-- COLLECTED DATA --
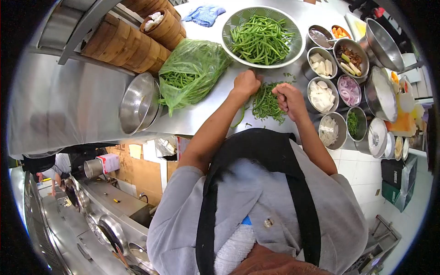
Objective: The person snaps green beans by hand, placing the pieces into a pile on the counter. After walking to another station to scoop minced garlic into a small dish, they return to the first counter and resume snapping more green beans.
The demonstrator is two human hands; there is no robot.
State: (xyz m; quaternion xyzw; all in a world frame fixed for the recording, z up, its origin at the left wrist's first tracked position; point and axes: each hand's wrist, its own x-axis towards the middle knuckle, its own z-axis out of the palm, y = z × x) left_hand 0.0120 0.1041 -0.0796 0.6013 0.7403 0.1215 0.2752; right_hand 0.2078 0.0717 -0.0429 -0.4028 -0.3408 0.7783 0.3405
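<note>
My left hand [247, 83] is closed in a fist just below the rim of a perforated metal colander [297, 49]; what its fingers hold, if anything, is hidden. My right hand [290, 99] is curled with thumb and fingers pinched together, and I cannot make out anything in it. Between and below the hands lies a loose heap of short green bean trimmings [267, 106] on the steel table. One long green bean [239, 117] shows beside my left wrist. Whole green beans [262, 39] are piled in the colander. More beans fill a green-tinted plastic bag [195, 68] left of my left hand.
Metal bowls [140, 101] stand left of the bag, near bamboo steamers [130, 43]. A blue cloth [204, 15] lies at the back. Several metal tubs stand at right, including sliced red onion [349, 90] and white pieces [322, 96]. Another person's arm [56, 178] shows far left, by woks.
</note>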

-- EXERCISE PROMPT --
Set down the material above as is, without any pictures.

-- OUTPUT --
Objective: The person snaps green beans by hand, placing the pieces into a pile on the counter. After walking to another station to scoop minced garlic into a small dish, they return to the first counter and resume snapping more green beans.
The demonstrator is two human hands; there is no robot.
State: (xyz m; quaternion xyzw; all in a world frame fixed for the recording, z up, its origin at the left wrist's first tracked position; point and axes: each hand's wrist, its own x-axis towards the middle knuckle, its own z-axis out of the palm, y = z × x) left_hand 0.0120 0.1041 -0.0796 0.6013 0.7403 0.1215 0.2752; right_hand 0.2078 0.0717 -0.0429 -0.4028 -0.3408 0.7783 0.3405
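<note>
My left hand [247, 83] is closed in a fist just below the rim of a perforated metal colander [297, 49]; what its fingers hold, if anything, is hidden. My right hand [290, 99] is curled with thumb and fingers pinched together, and I cannot make out anything in it. Between and below the hands lies a loose heap of short green bean trimmings [267, 106] on the steel table. One long green bean [239, 117] shows beside my left wrist. Whole green beans [262, 39] are piled in the colander. More beans fill a green-tinted plastic bag [195, 68] left of my left hand.
Metal bowls [140, 101] stand left of the bag, near bamboo steamers [130, 43]. A blue cloth [204, 15] lies at the back. Several metal tubs stand at right, including sliced red onion [349, 90] and white pieces [322, 96]. Another person's arm [56, 178] shows far left, by woks.
</note>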

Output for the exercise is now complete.